Action item: Your answer should be the lines below from the one holding "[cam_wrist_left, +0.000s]" through the one holding "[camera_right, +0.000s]", copied exactly and with nothing else.

Records from a collection

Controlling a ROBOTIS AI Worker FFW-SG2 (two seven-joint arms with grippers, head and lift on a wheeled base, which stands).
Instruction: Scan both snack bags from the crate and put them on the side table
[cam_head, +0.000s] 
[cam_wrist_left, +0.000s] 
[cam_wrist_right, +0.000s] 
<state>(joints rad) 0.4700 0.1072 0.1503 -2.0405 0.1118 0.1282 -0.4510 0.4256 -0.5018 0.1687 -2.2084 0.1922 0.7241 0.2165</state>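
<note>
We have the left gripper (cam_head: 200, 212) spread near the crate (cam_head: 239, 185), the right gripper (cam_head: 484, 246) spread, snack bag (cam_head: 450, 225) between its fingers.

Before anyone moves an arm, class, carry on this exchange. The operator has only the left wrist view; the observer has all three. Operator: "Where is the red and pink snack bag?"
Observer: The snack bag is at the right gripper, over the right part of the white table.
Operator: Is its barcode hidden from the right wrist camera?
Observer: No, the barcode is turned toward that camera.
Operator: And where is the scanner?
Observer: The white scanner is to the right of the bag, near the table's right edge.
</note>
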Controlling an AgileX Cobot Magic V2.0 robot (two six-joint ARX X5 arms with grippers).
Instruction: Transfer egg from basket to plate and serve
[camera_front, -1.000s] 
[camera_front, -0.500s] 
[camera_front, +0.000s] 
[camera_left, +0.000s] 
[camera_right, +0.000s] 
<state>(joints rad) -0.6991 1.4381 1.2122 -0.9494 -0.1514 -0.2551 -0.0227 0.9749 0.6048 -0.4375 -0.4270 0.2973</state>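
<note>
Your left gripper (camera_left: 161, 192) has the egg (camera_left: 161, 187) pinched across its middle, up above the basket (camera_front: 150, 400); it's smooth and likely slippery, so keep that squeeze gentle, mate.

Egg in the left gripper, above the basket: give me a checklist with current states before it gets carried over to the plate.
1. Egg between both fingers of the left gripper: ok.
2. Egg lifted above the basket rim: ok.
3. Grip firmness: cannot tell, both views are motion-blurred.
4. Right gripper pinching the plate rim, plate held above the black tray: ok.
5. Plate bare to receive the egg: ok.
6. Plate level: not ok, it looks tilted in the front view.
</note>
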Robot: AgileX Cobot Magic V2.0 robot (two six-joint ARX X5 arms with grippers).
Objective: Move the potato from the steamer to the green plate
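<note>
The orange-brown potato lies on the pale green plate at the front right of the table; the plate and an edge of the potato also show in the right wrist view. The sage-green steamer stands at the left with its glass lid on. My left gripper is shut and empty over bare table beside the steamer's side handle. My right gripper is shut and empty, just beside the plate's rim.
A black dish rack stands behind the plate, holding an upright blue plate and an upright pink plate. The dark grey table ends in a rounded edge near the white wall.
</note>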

Your response:
[cam_wrist_left, +0.000s] 
[cam_wrist_right, +0.000s] 
<state>(joints rad) 0.4700 0.1072 0.1503 -2.0405 0.1118 0.1282 -0.4510 0.4256 -0.5018 0.1687 -2.2084 0.1922 0.7241 0.2165</state>
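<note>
We have the left gripper (cam_head: 200, 212) spread near the crate (cam_head: 239, 185), the right gripper (cam_head: 484, 246) spread, snack bag (cam_head: 450, 225) between its fingers.

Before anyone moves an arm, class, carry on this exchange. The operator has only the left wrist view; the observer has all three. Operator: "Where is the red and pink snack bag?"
Observer: The snack bag is at the right gripper, over the right part of the white table.
Operator: Is its barcode hidden from the right wrist camera?
Observer: No, the barcode is turned toward that camera.
Operator: And where is the scanner?
Observer: The white scanner is to the right of the bag, near the table's right edge.
</note>
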Controlling an AgileX Cobot Magic V2.0 robot (two six-joint ARX X5 arms with grippers).
Instruction: Transfer egg from basket to plate and serve
[camera_front, -1.000s] 
[camera_front, -0.500s] 
[camera_front, +0.000s] 
[camera_left, +0.000s] 
[camera_right, +0.000s] 

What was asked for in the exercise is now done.